■ Brief ■
Look through the records below for the line with "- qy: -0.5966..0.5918". Return that line and each one after it up to and including the line with "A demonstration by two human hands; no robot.", exactly.
-- Dataset entries follows --
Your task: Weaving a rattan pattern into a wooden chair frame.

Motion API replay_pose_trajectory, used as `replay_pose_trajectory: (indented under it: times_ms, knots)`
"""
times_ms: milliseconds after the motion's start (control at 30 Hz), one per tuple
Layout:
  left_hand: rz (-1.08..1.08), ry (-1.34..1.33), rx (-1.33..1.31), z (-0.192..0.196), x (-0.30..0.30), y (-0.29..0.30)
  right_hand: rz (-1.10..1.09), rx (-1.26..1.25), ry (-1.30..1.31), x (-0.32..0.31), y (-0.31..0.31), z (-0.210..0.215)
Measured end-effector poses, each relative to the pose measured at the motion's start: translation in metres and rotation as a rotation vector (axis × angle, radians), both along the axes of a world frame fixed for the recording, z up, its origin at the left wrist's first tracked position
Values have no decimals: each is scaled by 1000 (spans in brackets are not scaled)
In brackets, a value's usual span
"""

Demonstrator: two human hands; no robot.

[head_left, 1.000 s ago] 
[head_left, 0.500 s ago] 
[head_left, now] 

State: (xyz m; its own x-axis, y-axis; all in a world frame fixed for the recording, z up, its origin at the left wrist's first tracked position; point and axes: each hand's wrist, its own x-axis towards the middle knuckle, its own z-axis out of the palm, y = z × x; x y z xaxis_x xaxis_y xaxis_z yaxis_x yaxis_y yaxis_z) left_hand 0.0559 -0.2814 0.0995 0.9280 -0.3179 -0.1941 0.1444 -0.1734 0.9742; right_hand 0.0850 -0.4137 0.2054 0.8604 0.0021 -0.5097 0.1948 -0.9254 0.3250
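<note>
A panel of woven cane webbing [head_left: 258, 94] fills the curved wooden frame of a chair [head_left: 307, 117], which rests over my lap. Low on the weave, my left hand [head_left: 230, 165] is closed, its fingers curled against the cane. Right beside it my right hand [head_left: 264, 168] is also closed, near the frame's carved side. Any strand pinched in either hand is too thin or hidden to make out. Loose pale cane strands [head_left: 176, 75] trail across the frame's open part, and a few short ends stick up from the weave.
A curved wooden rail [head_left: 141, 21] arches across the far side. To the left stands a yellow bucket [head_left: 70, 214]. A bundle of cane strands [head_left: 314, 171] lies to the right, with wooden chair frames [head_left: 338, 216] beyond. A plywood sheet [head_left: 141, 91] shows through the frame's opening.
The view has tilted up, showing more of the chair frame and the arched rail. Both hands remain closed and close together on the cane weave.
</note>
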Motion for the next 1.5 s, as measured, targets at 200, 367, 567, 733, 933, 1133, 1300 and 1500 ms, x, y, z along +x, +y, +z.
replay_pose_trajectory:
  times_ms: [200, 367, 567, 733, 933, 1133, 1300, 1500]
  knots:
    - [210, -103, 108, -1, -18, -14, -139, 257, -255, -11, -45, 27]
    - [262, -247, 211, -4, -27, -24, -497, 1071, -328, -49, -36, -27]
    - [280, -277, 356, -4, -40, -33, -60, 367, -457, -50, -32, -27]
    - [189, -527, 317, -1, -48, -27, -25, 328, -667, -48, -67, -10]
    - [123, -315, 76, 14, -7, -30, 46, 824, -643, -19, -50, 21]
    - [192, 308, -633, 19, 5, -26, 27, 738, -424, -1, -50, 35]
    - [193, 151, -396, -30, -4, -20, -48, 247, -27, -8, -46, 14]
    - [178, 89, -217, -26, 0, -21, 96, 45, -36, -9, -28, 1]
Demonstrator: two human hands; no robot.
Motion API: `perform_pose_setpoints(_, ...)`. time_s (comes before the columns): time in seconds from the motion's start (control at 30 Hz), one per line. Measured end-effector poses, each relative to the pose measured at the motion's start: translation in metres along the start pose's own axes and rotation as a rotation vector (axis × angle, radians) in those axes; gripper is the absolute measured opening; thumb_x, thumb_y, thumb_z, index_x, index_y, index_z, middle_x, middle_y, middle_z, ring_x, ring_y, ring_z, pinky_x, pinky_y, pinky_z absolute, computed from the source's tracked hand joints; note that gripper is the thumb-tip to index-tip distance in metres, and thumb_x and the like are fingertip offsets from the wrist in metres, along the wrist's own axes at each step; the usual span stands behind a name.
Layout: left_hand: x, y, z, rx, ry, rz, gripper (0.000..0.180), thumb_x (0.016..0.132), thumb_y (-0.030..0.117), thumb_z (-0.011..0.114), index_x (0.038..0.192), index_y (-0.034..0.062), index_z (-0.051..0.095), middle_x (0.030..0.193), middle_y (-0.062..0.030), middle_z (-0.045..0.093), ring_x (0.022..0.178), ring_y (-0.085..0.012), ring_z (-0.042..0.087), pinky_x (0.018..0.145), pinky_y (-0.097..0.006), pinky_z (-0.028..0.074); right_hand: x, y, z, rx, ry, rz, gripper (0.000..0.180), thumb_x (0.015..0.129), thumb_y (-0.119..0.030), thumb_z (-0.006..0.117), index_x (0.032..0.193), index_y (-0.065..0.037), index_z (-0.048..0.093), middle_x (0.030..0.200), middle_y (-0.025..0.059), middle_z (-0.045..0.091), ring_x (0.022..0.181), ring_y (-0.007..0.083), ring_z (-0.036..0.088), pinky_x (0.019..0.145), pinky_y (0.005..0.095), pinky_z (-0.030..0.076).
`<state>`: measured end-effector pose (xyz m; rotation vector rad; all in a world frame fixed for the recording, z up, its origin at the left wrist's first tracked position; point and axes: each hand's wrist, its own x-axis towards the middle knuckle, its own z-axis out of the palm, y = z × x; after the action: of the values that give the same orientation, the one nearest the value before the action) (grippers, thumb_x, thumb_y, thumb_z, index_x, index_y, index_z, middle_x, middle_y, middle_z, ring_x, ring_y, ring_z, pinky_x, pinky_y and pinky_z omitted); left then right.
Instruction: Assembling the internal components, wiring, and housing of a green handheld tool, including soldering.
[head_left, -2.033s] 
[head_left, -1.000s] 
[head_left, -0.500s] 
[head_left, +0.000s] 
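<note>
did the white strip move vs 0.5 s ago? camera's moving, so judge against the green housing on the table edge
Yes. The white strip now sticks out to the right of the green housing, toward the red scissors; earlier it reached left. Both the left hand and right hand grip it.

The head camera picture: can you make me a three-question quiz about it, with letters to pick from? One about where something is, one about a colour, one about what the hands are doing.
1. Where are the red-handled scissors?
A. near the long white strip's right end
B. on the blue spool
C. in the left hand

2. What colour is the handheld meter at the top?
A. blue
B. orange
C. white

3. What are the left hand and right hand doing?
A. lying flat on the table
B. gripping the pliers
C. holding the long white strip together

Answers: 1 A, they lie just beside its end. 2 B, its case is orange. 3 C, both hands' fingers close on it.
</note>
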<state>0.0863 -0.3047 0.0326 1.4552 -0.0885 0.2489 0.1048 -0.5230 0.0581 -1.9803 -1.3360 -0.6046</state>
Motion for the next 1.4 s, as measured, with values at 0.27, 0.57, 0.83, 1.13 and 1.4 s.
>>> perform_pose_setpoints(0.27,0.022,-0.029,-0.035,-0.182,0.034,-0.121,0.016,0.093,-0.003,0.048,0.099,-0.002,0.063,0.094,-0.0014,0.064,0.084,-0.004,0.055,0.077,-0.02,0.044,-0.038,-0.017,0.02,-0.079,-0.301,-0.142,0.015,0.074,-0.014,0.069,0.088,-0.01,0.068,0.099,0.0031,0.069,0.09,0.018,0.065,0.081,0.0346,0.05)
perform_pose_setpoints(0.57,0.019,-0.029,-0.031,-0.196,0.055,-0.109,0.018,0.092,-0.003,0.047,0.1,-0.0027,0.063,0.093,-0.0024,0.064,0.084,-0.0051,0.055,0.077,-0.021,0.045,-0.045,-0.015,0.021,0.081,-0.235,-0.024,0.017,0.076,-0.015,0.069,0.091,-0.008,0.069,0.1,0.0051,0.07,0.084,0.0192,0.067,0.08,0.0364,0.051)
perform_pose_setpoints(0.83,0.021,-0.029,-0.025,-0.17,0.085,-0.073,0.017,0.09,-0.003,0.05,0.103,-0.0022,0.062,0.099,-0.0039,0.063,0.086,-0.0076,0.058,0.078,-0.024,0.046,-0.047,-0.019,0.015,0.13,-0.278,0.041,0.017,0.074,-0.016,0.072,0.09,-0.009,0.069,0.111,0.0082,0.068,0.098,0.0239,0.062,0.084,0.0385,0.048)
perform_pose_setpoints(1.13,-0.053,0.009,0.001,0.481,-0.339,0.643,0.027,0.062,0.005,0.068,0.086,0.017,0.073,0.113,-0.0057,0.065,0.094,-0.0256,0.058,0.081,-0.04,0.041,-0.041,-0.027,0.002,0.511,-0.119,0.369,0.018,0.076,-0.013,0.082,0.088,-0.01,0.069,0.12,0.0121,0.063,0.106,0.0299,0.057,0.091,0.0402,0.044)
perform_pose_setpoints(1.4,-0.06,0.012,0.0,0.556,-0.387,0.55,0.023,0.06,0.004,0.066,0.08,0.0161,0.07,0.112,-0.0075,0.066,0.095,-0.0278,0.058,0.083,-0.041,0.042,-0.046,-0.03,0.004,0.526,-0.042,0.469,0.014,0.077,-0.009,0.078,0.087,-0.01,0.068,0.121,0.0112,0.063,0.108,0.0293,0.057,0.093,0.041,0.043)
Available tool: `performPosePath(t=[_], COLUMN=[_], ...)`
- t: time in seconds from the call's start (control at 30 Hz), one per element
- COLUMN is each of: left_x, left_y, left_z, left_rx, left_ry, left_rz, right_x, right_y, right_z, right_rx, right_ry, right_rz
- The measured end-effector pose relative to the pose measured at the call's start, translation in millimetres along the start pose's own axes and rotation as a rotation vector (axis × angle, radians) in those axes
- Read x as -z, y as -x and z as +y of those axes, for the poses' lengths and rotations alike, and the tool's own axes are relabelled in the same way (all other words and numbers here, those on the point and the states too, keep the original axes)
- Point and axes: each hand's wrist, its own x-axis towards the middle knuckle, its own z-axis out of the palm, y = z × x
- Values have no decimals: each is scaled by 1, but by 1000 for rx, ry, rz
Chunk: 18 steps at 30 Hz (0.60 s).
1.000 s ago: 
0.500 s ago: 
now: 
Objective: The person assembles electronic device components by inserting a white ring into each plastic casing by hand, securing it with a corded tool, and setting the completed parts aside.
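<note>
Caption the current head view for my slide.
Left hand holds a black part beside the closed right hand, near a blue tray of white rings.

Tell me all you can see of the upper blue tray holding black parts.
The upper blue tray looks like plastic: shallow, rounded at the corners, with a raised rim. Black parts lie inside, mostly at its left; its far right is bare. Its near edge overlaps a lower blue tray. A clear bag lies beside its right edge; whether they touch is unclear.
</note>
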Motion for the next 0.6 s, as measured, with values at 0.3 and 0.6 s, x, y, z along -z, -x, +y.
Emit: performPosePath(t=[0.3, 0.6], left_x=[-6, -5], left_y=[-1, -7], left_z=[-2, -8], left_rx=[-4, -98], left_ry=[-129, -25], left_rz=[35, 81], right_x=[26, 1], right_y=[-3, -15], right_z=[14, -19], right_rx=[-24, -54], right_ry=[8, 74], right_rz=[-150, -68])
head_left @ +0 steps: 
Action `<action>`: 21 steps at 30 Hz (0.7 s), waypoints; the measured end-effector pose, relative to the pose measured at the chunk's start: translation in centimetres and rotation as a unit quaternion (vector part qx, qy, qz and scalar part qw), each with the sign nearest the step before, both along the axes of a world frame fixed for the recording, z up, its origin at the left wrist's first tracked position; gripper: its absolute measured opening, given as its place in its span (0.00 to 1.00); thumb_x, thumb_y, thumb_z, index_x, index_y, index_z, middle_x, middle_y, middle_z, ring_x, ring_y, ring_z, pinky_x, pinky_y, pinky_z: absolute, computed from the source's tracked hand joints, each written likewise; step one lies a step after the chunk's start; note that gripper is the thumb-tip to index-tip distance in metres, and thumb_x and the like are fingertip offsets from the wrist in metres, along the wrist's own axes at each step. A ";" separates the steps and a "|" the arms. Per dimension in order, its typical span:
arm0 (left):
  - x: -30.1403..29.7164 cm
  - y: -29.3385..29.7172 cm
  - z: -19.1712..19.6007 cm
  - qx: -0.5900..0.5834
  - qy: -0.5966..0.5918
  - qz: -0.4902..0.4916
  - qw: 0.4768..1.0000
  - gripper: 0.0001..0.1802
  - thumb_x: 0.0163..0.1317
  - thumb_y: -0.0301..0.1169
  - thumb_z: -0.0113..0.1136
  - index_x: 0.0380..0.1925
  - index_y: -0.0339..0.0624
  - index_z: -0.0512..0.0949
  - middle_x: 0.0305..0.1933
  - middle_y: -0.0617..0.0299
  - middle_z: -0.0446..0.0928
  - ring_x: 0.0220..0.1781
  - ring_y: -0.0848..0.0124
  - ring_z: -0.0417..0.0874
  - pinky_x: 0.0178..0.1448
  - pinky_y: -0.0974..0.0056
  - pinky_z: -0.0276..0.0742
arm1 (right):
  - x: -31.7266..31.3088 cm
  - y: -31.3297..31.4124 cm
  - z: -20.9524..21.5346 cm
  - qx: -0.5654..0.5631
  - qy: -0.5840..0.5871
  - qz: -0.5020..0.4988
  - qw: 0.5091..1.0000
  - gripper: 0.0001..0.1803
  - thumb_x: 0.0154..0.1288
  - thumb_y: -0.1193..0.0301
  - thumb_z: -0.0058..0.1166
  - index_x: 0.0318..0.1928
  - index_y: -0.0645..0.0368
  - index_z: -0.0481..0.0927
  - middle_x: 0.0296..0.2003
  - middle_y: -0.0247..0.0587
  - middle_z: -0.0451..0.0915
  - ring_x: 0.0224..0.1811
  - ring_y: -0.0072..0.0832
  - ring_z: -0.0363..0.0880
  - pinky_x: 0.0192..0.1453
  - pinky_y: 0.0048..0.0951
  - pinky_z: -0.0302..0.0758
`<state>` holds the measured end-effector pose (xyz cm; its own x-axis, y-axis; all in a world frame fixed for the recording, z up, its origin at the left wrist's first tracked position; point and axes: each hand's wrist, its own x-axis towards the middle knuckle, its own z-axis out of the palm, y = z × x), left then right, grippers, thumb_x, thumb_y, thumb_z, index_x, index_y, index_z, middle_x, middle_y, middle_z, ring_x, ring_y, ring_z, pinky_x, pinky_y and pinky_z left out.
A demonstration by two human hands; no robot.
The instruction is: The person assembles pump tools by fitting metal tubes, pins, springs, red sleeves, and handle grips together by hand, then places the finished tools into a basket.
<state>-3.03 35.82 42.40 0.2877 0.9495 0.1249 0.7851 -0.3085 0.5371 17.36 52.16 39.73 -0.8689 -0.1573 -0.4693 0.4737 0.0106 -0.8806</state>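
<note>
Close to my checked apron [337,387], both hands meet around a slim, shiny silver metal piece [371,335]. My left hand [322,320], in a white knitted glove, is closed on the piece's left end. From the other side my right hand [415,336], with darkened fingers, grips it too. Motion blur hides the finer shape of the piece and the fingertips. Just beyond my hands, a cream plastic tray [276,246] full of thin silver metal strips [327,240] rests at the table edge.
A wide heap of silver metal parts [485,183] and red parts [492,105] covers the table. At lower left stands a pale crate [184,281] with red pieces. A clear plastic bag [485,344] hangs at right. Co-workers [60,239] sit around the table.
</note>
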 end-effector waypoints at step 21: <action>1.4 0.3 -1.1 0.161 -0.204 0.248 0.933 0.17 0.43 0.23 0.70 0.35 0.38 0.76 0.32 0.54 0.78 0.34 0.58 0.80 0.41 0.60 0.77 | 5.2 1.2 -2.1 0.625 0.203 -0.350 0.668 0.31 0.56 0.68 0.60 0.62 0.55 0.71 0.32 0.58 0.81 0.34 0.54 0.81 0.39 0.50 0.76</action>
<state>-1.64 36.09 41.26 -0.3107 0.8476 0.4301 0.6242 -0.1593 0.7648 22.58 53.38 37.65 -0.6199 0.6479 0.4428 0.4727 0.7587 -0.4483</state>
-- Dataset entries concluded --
■ Result for this task ■
  - qy: -0.5966..0.5918
  - qz: -0.4902..0.4916
  - qw: 0.4768..1.0000
  - gripper: 0.0001..0.1802
  - thumb_x: 0.0163..0.1317
  - thumb_y: -0.0301..0.1169
  - thumb_z: -0.0113..0.1136
  - index_x: 0.0380..0.1925
  - index_y: -0.0339..0.0624
  - index_z: -0.0512..0.0949
  - middle_x: 0.0305..0.1933
  - middle_y: -0.0617..0.0299
  - middle_z: -0.0446..0.0928
  - ring_x: 0.0220..0.1781
  - ring_y: -0.0848..0.0124
  - ring_z: -0.0417..0.0874
  - pinky_x: 0.0178..0.1448
  - pinky_y: -0.0974..0.0056
  - pinky_z: -0.0276..0.0742
arm1 (right):
  - x: -31.7266..31.3088 cm
  - y: -31.3297..31.4124 cm
  - z: -20.9524..21.5346 cm
  - qx: -0.5654..0.5631
  - qy: -0.5840..0.5871
  - qz: -0.5020..0.4988
  - qw: 0.5091..1.0000
  - gripper: 0.0001..0.1803
  - thumb_x: 0.0154..0.1288
  - thumb_y: -0.1193..0.0301
  - thumb_z: -0.0058..0.1166
  - index_x: 0.0318..0.1928
  - index_y: -0.0645..0.0368
  - index_z: -0.0481..0.0927
  - middle_x: 0.0296..0.2003
  - middle_y: -0.0247..0.0587
  - middle_z: -0.0451..0.0915
  - ring_x: 0.0224..0.1811
  - ring_y: -0.0072..0.0832
  - ring_z: -0.0363..0.0880
  - pinky_x: 0.0192..0.1453
  - pinky_y: 0.0048..0.0951
  - pinky_z: -0.0302..0.0758
`<state>` holds the measured end-effector pose (xyz cm; its own x-axis, y-axis; all in a world frame fixed for the recording, z up, its origin at the left wrist's first tracked position; point and axes: each hand's wrist, its own x-axis towards the middle knuckle, its own z-axis out of the palm, y = z × x), left then right, grippers, thumb_x, thumb_y, thumb_z, index_x, index_y, index_z, middle_x, middle_y, middle_z, ring_x, ring_y, ring_z, pinky_x, pinky_y and pinky_z left out.
A demonstration by two human hands; no robot.

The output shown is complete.